Maximizing Customer Value in the Context of Tech-enabled Service

Published Sep 8, 2021

How is tech-enabled service different from software as a service (SaaS)?

While recently planning a family trip to Disney, I realized the full experience was actually a combination of interactions with technology (e.g., rides) and service providers (e.g., characters, ticket collectors).  Ultimately, it’s the interplay and continuity of the technology and human service providers that will define our experience, and drive whether we return or recommend it to others.  

While humans are most often the users of SaaS, in the context of tech-enabled service, they are actually part of its fabric, interwoven with the technology and user experience. 

My team at Cureatr is building a tech-enabled telepharmacy service, arming pharmacists with a 360° view of a patient in order to help them get the most out of their medications. Ultimately, the product is neither just the technology that underpins the experience nor just the interaction between the pharmacist and patient during the call. It’s the entire end-to-end service and the outcomes it achieves.  

So, how can organizations drive towards outcomes not despite but because of the synergy between the technology and the service provider dual identity?  Below we’ll discuss how product management can continue to be accountable for the entire experience and drive otherwise disparate teams towards shared goals.

Being a Product Manager for a tech-enabled service brings unique challenges and opportunities

Lead change by building bridges rooted in empathy for growing pains

The culture of Services will be wildly different from Product, sometimes to the extent that they will feel like two different species, driven by different motivations.

Services may be more likely to suggest traditional ways of doing things to manage risk.  Ultimately they’ll often be left carrying the acute stress of delivering the service no matter the circumstances.  

There will be a healthy tension between Services feeling accountable for increasing scalability, reducing risk, and ensuring consistency, and Product’s interest in pushing the envelope, failing fast, being agile, and operating at the edge of uncertainty and innovation. While Services may not be accustomed to starting first with the problem or outcome to achieve, Product may not appreciate the pain of rolling out a change to a large group of service providers.

Start by building strong personal relationships with Services at every layer.  It’s vital that Services see Product as an enabler of their success, not meddling in their affairs. Likewise, Services needs to deeply understand the long-term measures of product health and success.  In order to successfully do that, product managers will have to ask: What are they worried about?  What does success look like for them?  How can you help them see that your goals align with theirs?  
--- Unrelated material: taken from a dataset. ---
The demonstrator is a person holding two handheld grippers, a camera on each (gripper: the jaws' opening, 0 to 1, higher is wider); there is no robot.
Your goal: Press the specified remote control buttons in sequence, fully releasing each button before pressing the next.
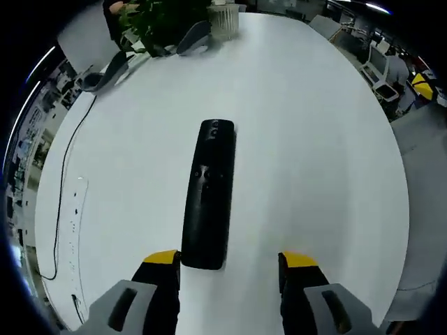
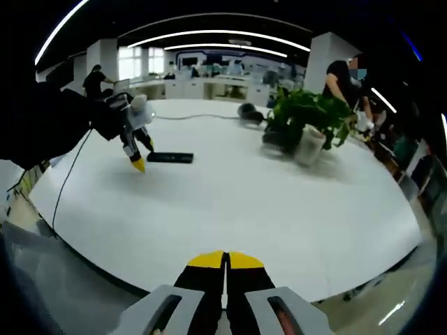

Find a quick win to show you understand their needs and can solve a problem that aligns with your shared goals, without a laborious process or intimidating interaction with “technical people.”  Remove the common misconception that Product is the “keeper of the engineers” by showing them that Product can solve problems in whatever prudent way possible, not just by utilizing and building technology.  Ultimately, when you solve the problem with the help of their input, celebrate the shared win as a cross-functional team.

Align disparate teams by evangelizing shared goals

Role uncertainty between Product and Services can breed unnecessary complexity, politics, duplicative efforts, and big meetings. Get buy-in from senior leadership when it’s Services’ responsibility to make a decision versus Product.  

Let’s apply the Disney example here. Who is accountable for keeping the rides running on time and to high-quality standards? Who optimizes for better line wait times? Who develops new ride technology or entirely new forms of guest experiences? Who chooses what to prioritize?  Everyone involved will come from very different backgrounds. Watch for biases that may come from experiences at businesses at different stages (e.g., further along in its’ journey, already established product-market fit, publicly-traded, no longer rapidly innovating).  

Product should be positioned within the company as the owner of end-to-end experiences, solver of important problems, and accountable owner of key outcomes.  This is not to suggest all ideas will come from Product — Services actually has the best pulse on how to improve, as they’re at the sharp end of user interaction.  Take an idea from anywhere, but give Product full accountability for the outcome.

Co-creating clear measures of success with Services creates buy-in and alignment.  While Services may think more operationally (calls made, hours worked), ensure Product extracts outcomes that measure customer value. Walk the team through an exercise to determine how your service is delivering value to your customers and users, as well as what customer problems your service is solving and how it is differentiated from your competitors.  

Establishing shared goals is just as much about committing to what you are doing as what you are not.  For every new idea Disney includes in the guest experience, they likely discarded ten.  Shared goals will aid Product in saying no, by bringing the conversation back to the why.  What are the prioritized outcomes we’re solving for?  Is this the next best thing we can do for the highest priority outcome?  

For example, in a venture-backed business still searching for product-market fit or focused on multiplying revenue, one might prioritize investments that maximize customer value over profit. Be transparent with Services to help them understand your decision-making based on where your company and product are in the maturity curve.  

In Conclusion

I hope my experience and learnings from building out a tech-enabled service will help Product and Services team forge valuable partnerships to maximize customer value.  As a guest at Disney, I make no distinction between my experience on the rides or how characters like Cinderella make me feel. To leave the park having had a joyful experience, Disney product managers need to have sequenced and aligned a complex fabric of technology and service providers to achieve the desired result: joy.